WORK ORDER:
Only the lines from the start of the entries up to and including the line with "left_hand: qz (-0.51" should be written out, exactly as they stand.
** Opening RECORDS FOR THIS TASK block **
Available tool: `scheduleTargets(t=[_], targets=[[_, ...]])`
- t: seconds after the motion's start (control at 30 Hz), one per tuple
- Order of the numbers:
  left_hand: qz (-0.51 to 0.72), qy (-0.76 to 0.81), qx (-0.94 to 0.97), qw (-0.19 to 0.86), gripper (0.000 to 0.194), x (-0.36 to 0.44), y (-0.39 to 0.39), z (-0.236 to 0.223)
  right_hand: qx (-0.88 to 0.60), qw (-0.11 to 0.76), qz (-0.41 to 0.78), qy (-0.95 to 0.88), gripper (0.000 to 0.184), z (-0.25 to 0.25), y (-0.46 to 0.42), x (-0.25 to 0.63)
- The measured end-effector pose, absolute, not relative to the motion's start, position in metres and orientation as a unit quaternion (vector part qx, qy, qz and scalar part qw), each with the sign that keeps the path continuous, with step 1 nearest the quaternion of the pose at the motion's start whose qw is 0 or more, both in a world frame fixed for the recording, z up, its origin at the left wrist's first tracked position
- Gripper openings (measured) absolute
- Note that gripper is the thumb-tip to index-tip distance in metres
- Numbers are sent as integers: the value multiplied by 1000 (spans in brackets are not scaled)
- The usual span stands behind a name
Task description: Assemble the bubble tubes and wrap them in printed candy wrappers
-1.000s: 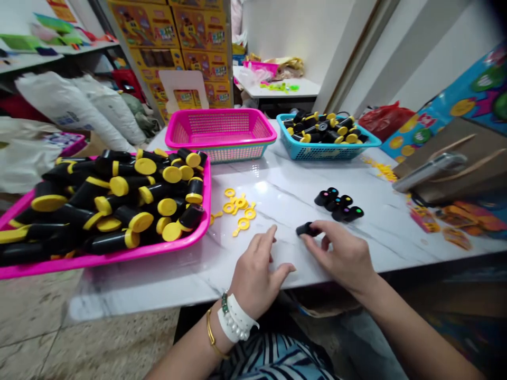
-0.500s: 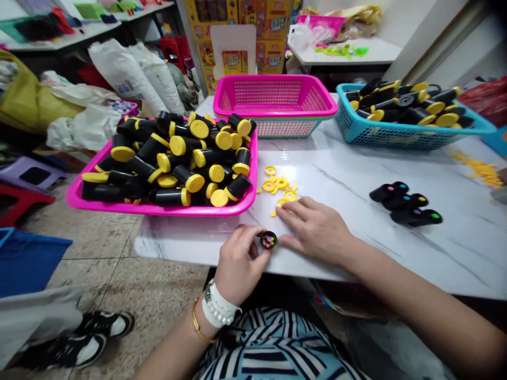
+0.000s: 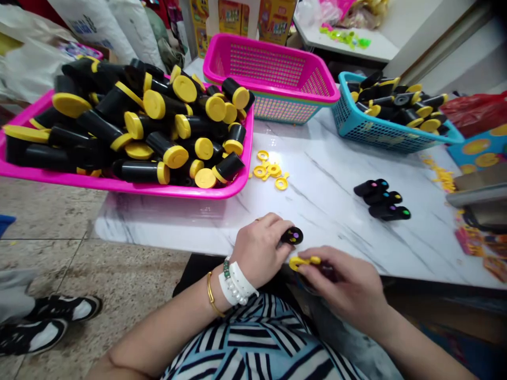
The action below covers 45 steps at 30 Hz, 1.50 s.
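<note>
Between the thumb and fingers of the right hand (image 3: 348,279), a yellow ring piece (image 3: 303,261) was pinched; half a second earlier those fingers had been at the loose yellow rings (image 3: 273,170), and that heap had lost a piece. Just beyond the right fingertips, the black tube (image 3: 293,236) lay in the grip of the left hand (image 3: 261,248), fingers curled round it, its end with a purple dot exposed. Ring and tube were near but apart; judged from this, both parts were in hand and not yet joined. Six black tubes (image 3: 376,198) stood on the counter (image 3: 317,211), beyond the right fingers, unchanged in number.
</note>
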<state>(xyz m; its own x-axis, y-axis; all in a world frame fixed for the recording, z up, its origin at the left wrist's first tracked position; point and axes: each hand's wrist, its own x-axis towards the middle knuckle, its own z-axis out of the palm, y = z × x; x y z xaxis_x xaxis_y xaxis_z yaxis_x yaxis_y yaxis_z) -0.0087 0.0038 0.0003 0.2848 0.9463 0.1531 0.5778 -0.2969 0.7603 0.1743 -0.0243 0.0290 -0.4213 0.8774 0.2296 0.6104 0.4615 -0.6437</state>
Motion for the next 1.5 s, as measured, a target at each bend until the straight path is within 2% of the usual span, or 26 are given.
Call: scheduleTargets(t=[0.07, 0.17, 0.27, 0.4, 0.5, 0.67, 0.77, 0.9, 1.0, 1.17, 1.33, 1.5], targets=[[312, 510, 744, 298, 23, -8, 3, 0, -518, 322, 349, -711, 7, 35, -11, 171], [315, 510, 743, 299, 19, -8, 2, -1, -552, 346, 485, -583, 20, 31, 8, 169], [312, 509, 746, 296, 18, -9, 2, -1, -580, 331, 544, -507, 28, 22, 16, 167], [281, 512, 762, 280, 12, -10, 3, -1, -592, 348, 538, -489, 28, 18, 14, 163], [259, 511, 767, 289, 14, -13, 5, 5, -586, 356, 533, -496, 27, 20, 11, 160], [272, 463, 701, 468, 22, -15, 10, 18, -573, 356, 546, -497, 26, 22, 9, 157], [291, 481, 640, 524, 17, -10, 13, 19, -559, 358, 577, -476, 26, 19, 10, 157], [281, 489, 625, 540, 20, -9, 15, 16, -548, 379, 589, -457, 28, 13, 12, 159], [275, 458, 632, 561, 21, -14, 14, 13, -530, 362, 611, -464, 29, 11, 13, 160], [290, 467, 664, 507, 30, -12, 8, 7, -548, 389, 575, -467, 31, 13, 12, 158], [313, 486, 662, 477, 20, -8, 6, 11, -544, 381, 566, -489, 28, 13, 5, 156], [286, 472, 646, 527, 16, -12, 16, 18, -576, 388, 521, -497, 29, 13, 0, 152]])
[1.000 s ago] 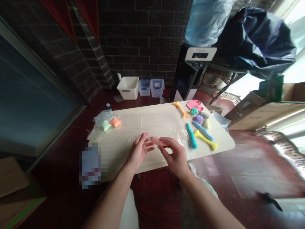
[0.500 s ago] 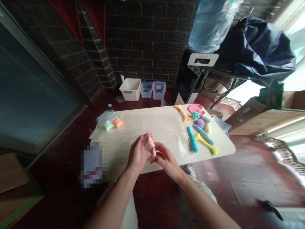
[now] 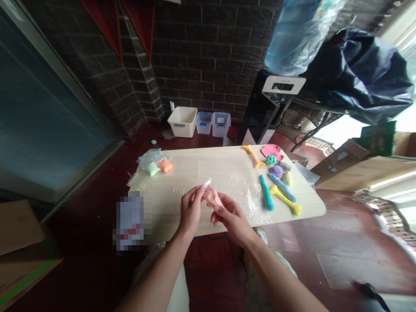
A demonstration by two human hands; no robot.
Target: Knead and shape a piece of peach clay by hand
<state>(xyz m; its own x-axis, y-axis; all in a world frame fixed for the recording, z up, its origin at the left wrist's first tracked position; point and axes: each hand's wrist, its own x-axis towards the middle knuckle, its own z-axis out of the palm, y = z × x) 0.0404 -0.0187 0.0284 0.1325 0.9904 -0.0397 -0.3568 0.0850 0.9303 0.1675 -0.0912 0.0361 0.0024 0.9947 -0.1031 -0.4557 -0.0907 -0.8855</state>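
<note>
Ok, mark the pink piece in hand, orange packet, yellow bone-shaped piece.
Pink piece (image 3: 212, 197): head view, its visible middle.
Orange packet (image 3: 165, 165): head view, upper face.
Yellow bone-shaped piece (image 3: 285, 199): head view, mid-shaft.

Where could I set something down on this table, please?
Bubble wrap between the orange packet and orange stick has open room; so does the table's right corner beyond the yellow stick. It's crowded around the purple lump.

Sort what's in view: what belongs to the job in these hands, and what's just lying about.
Likely part of the job:
pink piece, in left hand and right hand
green packet
orange packet
bubble wrap
table

Apparently just lying about:
white bin
water dispenser
carton
</note>
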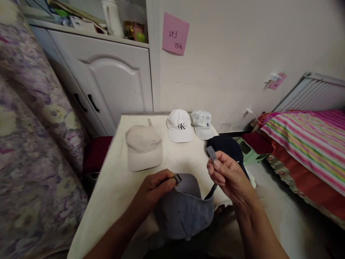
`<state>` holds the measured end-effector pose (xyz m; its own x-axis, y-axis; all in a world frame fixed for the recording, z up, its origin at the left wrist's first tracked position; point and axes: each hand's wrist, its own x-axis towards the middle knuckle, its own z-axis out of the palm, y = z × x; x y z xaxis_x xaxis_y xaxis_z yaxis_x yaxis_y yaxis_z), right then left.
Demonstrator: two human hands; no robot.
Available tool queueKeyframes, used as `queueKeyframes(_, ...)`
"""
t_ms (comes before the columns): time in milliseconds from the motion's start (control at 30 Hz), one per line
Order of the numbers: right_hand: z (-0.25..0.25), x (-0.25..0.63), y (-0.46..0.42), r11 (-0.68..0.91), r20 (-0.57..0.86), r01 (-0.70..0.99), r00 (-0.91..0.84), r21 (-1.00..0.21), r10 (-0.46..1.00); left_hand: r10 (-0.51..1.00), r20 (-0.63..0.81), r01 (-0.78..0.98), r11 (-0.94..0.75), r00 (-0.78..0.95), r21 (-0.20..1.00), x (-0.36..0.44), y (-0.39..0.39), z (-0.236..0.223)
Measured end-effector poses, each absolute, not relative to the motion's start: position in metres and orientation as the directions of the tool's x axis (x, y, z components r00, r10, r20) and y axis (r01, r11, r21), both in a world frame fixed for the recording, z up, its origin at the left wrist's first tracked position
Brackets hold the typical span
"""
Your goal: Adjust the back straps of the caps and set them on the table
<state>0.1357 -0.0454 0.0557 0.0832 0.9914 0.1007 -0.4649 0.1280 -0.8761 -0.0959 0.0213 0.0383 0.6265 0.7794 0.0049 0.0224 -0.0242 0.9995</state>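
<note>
A grey-blue baseball cap point(187, 214) hangs at the near edge of the table, its brim point(190, 183) lying toward the far side. My left hand point(155, 189) pinches the dark metal buckle point(177, 178) on one side of the cap's back opening. In my right hand point(229, 174), raised higher, the grey end of the strap point(211, 153) is gripped between thumb and fingers, pointing up. Buckle and strap end are apart. Just behind my right hand sits a navy cap point(226, 145), partly covered by it.
On the cream-covered table point(107, 201) stand a beige cap point(144, 145), a white cap point(179, 126) with black letters, and a pale cap point(202, 124). A floral curtain point(35, 144) hangs left, a white cabinet point(113, 75) stands behind, and a striped bed point(315, 136) is right.
</note>
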Motion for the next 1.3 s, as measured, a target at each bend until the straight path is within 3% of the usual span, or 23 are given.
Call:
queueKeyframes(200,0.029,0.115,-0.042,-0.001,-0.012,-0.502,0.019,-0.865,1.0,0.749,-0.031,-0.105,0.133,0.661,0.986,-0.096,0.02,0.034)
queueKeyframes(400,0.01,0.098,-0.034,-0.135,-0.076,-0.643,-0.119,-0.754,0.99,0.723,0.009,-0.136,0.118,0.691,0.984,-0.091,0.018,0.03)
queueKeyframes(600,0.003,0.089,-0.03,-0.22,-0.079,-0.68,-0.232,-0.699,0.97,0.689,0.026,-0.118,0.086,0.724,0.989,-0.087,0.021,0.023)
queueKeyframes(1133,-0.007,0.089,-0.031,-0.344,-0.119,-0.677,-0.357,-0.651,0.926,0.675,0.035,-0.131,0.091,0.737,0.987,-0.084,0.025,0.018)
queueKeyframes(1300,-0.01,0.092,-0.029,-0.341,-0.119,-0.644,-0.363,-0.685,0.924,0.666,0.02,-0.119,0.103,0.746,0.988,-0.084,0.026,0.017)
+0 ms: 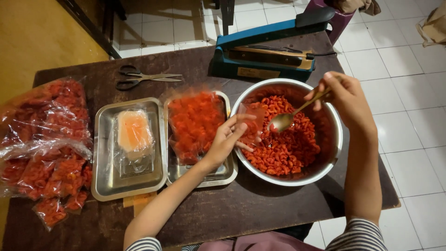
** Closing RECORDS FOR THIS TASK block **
RESPONSE AREA:
Available tool: `scheduleTargets(t=[_], targets=[[_, ...]])`
- t: seconds after the motion's start (control at 30 Hz), one per tuple
- Order of the numbers:
  left_hand: qz (-0.51 to 0.72), qy (-0.76 to 0.81), qx (-0.94 to 0.97), qw (-0.19 to 0.86), gripper (0.000 to 0.194), x (-0.36 to 0.44), y (-0.39 to 0.39), z (-0.236 to 0.223)

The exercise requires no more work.